Listing ID: 82356
Based in Nebraska, this commercial carpentry subcontractor specializes in the construction of senior living facilities, hospitals, schools, and multi-family residential projects. These market segments are traditionally less impacted by market and economic volatility normally experienced in the construction industry. The company has a more than six months of scheduled work backlog. The company provides a full scope of installation services to most of the country’s largest national and regional General Contractors. For over 10 years, they have built a strong reputation of quality craftmanship and efficiency, with a committed team and a get-it-done attitude.
- Asking Price: $1,400,000
- Cash Flow: $465,000
- Gross Revenue: $5,000,000
- EBITDA: $465,000
- FF&E: $150,000
- Inventory: $150,000
- Inventory Included: Yes
- Established: 2010
- Property Owned or Leased:N/A
- Property Included:N/A
- Building Square Footage:N/A
- Lot Size:N/A
- Total Number of Employees:40
- Furniture, Fixtures and Equipment:N/A
Existing owner would be willing to continue for a period with the new owner to ensure a smooth transition
Owner has other business interest and cannot devote the time to grow this one.
Specializing in this market niche has allowed the company to be successful with little competition in the geographic area.
With a full schedule and 6+ month backlog, this company is fast paced with untapped growth potential and endless opportunities to expand its geographic reach, offer additional services, and develop the team.
The business was founded in 2010, making the business 12 years old.
The deal shall include inventory valued at $150,000, which is included in the listing price.
Why is the Current Owner Selling The Business?
There are all types of reasons why individuals decide to sell businesses. Nonetheless, the genuine factor and the one they tell you might be 2 completely different things. As an example, they may state "I have too many various commitments" or "I am retiring". For lots of sellers, these reasons are valid. But also, for some, these may simply be reasons to try to conceal the reality of changing demographics, increased competition, recent decrease in revenues, or an array of various other reasons. This is why it is very essential that you not count completely on a seller's word, however rather, make use of the vendor's solution together with your overall due diligence. This will paint an extra practical image of the business's present circumstance.
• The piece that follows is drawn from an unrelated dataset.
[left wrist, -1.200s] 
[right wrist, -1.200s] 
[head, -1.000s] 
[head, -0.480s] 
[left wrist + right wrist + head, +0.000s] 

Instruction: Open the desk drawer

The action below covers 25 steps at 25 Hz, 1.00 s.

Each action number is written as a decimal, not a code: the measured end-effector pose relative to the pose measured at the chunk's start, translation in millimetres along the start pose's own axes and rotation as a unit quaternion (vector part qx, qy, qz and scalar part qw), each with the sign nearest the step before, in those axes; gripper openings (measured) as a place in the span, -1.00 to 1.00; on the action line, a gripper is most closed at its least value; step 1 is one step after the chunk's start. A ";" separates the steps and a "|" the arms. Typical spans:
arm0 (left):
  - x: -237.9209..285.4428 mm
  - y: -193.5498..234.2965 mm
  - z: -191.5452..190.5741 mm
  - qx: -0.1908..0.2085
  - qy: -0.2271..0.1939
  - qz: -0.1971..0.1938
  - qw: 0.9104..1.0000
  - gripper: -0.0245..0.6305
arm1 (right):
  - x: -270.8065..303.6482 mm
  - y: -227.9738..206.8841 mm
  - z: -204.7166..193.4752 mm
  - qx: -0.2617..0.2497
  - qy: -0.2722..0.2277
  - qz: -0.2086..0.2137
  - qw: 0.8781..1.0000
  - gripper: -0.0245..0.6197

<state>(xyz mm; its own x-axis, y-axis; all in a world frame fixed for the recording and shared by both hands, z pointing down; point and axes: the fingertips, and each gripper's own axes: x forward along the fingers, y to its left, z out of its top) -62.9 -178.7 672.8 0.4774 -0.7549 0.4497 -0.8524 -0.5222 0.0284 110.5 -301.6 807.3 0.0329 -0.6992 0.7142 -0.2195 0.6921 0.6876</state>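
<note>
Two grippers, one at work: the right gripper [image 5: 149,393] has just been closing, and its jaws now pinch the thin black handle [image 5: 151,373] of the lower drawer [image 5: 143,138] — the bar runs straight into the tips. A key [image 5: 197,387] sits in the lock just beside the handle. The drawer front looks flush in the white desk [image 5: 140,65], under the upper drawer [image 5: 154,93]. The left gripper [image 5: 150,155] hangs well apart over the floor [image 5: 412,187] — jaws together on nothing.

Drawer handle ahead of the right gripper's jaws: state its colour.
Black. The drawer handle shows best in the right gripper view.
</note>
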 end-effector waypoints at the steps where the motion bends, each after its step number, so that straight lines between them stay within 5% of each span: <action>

Existing Debts and Future Obligations
If the current entity is in debt, which numerous companies are, then you will certainly have reason to consider this when valuating/preparing your deal. Many businesses take out loans in order to cover items like stock, payroll, accounts payable, etc. Keep in mind that in some cases this can imply that revenue margins are too thin. Many organisations come under a revolving door of taking on debt as a way to pay back other loans. In addition to debts, there may additionally be future obligations to consider. There might be an outstanding lease on equipment or the structure where the business resides. The business may have existing agreements with suppliers that must be satisfied or may cause fines if terminated early.
Understanding the Customer Base, Competition and Area Demographics
Exactly how do operating businesses in the location attract new customers? Most times, companies have repeat consumers, which develop the core of their day-to-day profits. Specific variables such as new competitors growing up around the location, roadway construction, and employee turnover can affect repeat customers and also negatively impact future earnings. One essential thing to think about is the area of the business. Is it in an extremely trafficked shopping mall, or is it concealed from the main road? Undoubtedly, the more individuals that see the business often, the higher the chance to develop a returning client base. A last idea is the basic area demographics. Is the business placed in a densely populated city, or is it situated on the outside border of town? Exactly how might the local median home income impact future revenue prospects?